At the crossroads of basically every major change in my business or life, the strangest thing happens.
First, I commit.
“OK, enough. I have to stop saying yes to this type of project/client/pattern. Even if it’s scary, I know I need to move on, and make space for something new.”
I stand at the fork in the road, a little anxious, but determined.
Suddenly, without fail, something will fall out of the sky and into my lap:
- A request for PRECISELY the type of project I’m trying to quit rolls into my inbox — with a fat potential contract tied to it. EXACTLY the type of client I’m not a fit for anymore knocks on my DM’s, with a very compelling argument for why I should take juuust one more.
- I can SEE the crappy relationship/health/life pattern starting again… but I start wondering if it can maybe be different this time.
And slowly, slowly, my commitment to change starts crumbling.
“If I take this one FOR REAL LAST LAST project, the money could hold me over as I transition to the new stuff.”
“Maybe I’m not REALLY done serving this level of client. Maybe the previous ones weren’t a great fit, but this will be better.”
“Maybe, if I let this pattern TRY to run its course again, I can break it once and for all by just… being better as it’s happening
This is, of course, bullshit.
Don’t Fall for the Rationalizations!
There is no amount of “one last project” money that will make me feel financially secure enough for change. I will move that goalpost on myself EVERY time.
I’ll hit all the same obstacles with the “wrong fit” client, due to no fault of their own. ‘Cuz it’s not them. It’s me.
I’ll be unable to “perfect behavior and wisdom” my way out of a pattern that’s bad for me… because it’s bad for me.
And the worst part is? I’ll repeat this cycle, and WATCH myself repeat it (with enormous frustration), over and over.
I’ve come to call this “the Last Temptation of Christ Moment” [LToCM].
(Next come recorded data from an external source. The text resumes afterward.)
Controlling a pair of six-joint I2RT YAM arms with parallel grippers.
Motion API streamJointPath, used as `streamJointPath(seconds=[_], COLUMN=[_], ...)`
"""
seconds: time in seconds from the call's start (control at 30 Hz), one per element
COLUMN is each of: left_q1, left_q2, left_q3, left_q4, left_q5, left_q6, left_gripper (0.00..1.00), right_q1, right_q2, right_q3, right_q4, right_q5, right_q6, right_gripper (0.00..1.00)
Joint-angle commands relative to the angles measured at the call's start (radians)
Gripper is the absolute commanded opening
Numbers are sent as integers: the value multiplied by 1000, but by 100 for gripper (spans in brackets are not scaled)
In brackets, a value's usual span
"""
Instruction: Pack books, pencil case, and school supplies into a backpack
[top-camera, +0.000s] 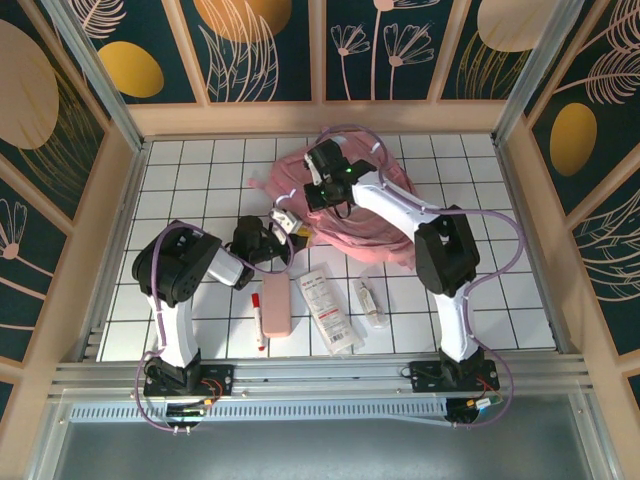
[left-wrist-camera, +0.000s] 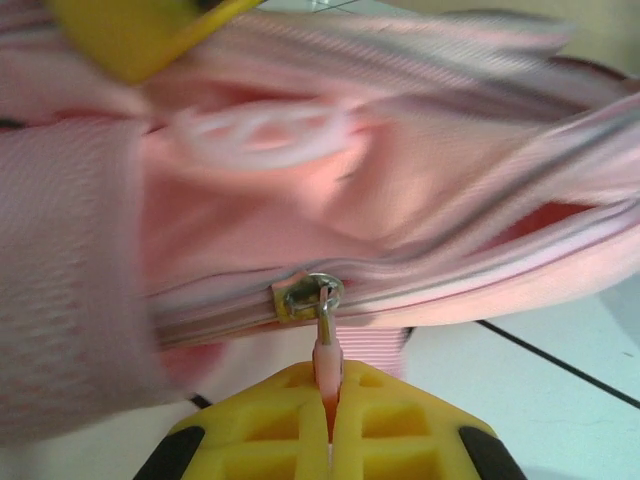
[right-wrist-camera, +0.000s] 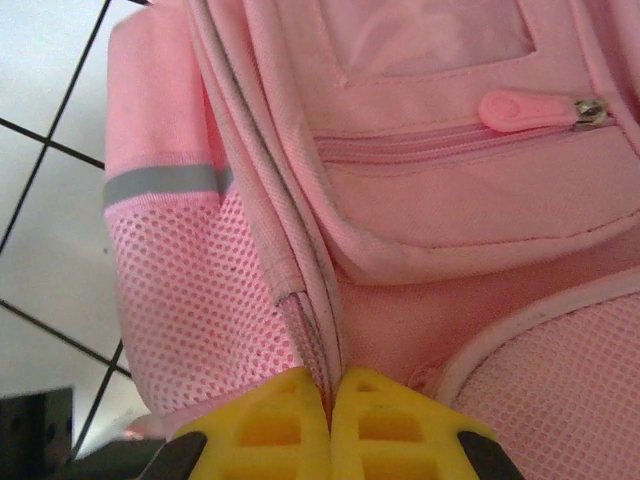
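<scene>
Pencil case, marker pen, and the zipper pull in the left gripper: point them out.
pencil case (top-camera: 277, 305), top view, middle of the pouch
marker pen (top-camera: 259, 322), top view, middle of its barrel
zipper pull (left-wrist-camera: 327, 362), left wrist view, its pink tab

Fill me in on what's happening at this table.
Both arms are on the pink backpack: the left fingers are shut on its zipper pull, the right fingers pinch a seam beside the mesh pocket. The pencil case, marker, white packet and clear tube lie unpacked on the table in front.
</scene>
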Motion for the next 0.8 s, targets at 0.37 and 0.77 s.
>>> streamJointPath(seconds=[0.37,0.77], left_q1=[-85,-230], left_q2=[-97,-65], left_q3=[23,47], left_q4=[-43,54], left_q5=[135,89], left_q6=[52,-98], left_gripper=[0,0], right_q1=[13,4], right_q2=[144,224], right_q3=[139,143], right_q4=[245,355], right_q5=[91,-46], right_q6=[-29,52], right_gripper=[0,0])
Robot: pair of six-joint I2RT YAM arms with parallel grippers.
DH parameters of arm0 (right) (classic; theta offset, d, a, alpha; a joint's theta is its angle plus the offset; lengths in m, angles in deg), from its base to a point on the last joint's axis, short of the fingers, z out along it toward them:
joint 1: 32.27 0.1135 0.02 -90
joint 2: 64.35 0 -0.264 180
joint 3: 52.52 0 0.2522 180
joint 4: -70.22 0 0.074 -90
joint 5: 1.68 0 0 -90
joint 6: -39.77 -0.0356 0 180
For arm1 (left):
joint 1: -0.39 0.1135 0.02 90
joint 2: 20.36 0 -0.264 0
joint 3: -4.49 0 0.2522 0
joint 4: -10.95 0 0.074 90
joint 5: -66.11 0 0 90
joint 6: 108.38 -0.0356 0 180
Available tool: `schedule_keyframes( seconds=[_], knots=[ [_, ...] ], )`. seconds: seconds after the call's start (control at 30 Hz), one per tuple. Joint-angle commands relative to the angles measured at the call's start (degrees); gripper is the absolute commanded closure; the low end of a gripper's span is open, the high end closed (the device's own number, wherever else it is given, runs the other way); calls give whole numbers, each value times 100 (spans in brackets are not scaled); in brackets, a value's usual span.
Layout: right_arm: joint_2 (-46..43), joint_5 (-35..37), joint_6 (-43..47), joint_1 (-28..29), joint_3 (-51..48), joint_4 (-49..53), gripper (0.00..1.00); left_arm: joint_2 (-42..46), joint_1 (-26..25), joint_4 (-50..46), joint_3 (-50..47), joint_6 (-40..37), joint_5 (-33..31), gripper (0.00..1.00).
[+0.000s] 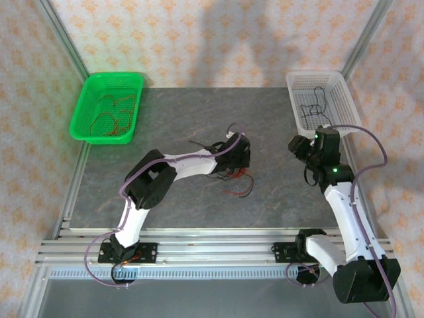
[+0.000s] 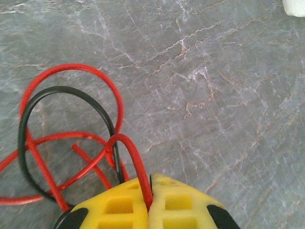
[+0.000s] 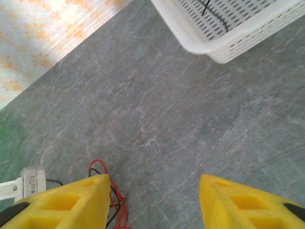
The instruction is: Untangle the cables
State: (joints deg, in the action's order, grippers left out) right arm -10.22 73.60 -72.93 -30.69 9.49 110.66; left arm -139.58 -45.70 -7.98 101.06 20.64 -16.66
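The left hand [image 2: 149, 193] is pressed shut, its yellow fingers [image 2: 119, 207] pinching a red cable [image 2: 136, 160] that arches up out of the seam between them. The rest of the tangle of cables [image 1: 233, 176] lies just ahead of that hand and to its left. There, red loops and a black cable [image 2: 24, 129] cross one another on the table [image 2: 214, 95].

The right hand [image 3: 152, 202] stands about half open with nothing between its fingers. It sits well apart from the tangle, whose red and black strands show low beside its left finger [image 3: 71, 202].

A white basket [image 3: 228, 45] lies ahead of the right hand and to its right, with a loose black cable [image 1: 315, 106] in it. A green basket [image 1: 109, 77] sits far ahead and left of the left hand at the table's back corner, with red cables [image 1: 112, 118] inside.

Open grey table stretches ahead and right of the left hand, and between the two hands. The side frame rails run close past both baskets.
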Motion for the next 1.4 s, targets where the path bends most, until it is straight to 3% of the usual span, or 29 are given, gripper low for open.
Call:
schedule_keyframes(
  seconds=[0.0, 0.27, 0.57, 0.77, 1.17, 1.37],
  knots=[
    [-98, -726, -364, 82, -385, -609, 49, 739, 12, 335, -178, 17, 141, 100],
    [324, -1496, -1121, 799, -1150, -2172, 49, 1907, 14, 411, -586, 61, 306, 100],
    [1223, -1398, -2043, 1843, -1435, -4372, 50, 2419, 24, 422, -949, 105, 232, 100],
    [1634, -943, -1827, 2505, -1096, -4321, 49, 2489, 63, 502, -1008, 155, 217, 100],
    [3076, -725, -1234, 2593, -294, -4680, 53, 3002, 82, 508, -1060, 254, 615, 100],
    [3560, -313, -993, 2593, 101, -4381, 76, 3425, 96, 266, -1135, 164, 505, 100]
  ],
)
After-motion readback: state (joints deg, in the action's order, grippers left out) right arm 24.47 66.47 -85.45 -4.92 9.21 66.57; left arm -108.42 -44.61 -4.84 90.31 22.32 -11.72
I won’t butcher the Bible story for you — the name is related, but mostly for melodrama — but we’ll define it as:
The Last Step to REAL **Change
… where you have to face down the big, terrifying, final NO before you can permanently step into your next level.
‘Cuz the only thing that stops the LToCM for good is a loud, unrepentant slamming of the door to your old ways, by saying (as many times as necessary):
“I’m not taking on projects like this anymore, but here’s who I’d recommend!”
“You seem rad as hell! I’m not a fit for this, but I know some AWESOME folks…”
“No. I don’t do this anymore.”
And after that, there will be a viscerally uncomfortable, ringing silence.
You will doubt your decision, your choices, and your vision for your future.
But then… something amazing happens.
The Reward for that Big, Fat, Scary “No”
That silence you created with that final, solid “No!” begins to fill up again.
With the projects you truly want. With the clients you can truly support. With your life unfolding in way that are truly kinder to, and better for, you.
And you’ll wonder why it took you so long in the first place. You’ll swear you’ll spot the LToCM next time, and be ready.
Maybe you will. Or maybe not. But every time, the lesson is the same:
There is no smooth, secure, confident transition into major change. It will ALWAYS hurt. You will ALWAYS doubt. It will ALWAYS frighten you.
But permanent transformation only arrives when you move DESPITE those feelings. And say the almost-impossible “No” to make way for incredible “Yes!”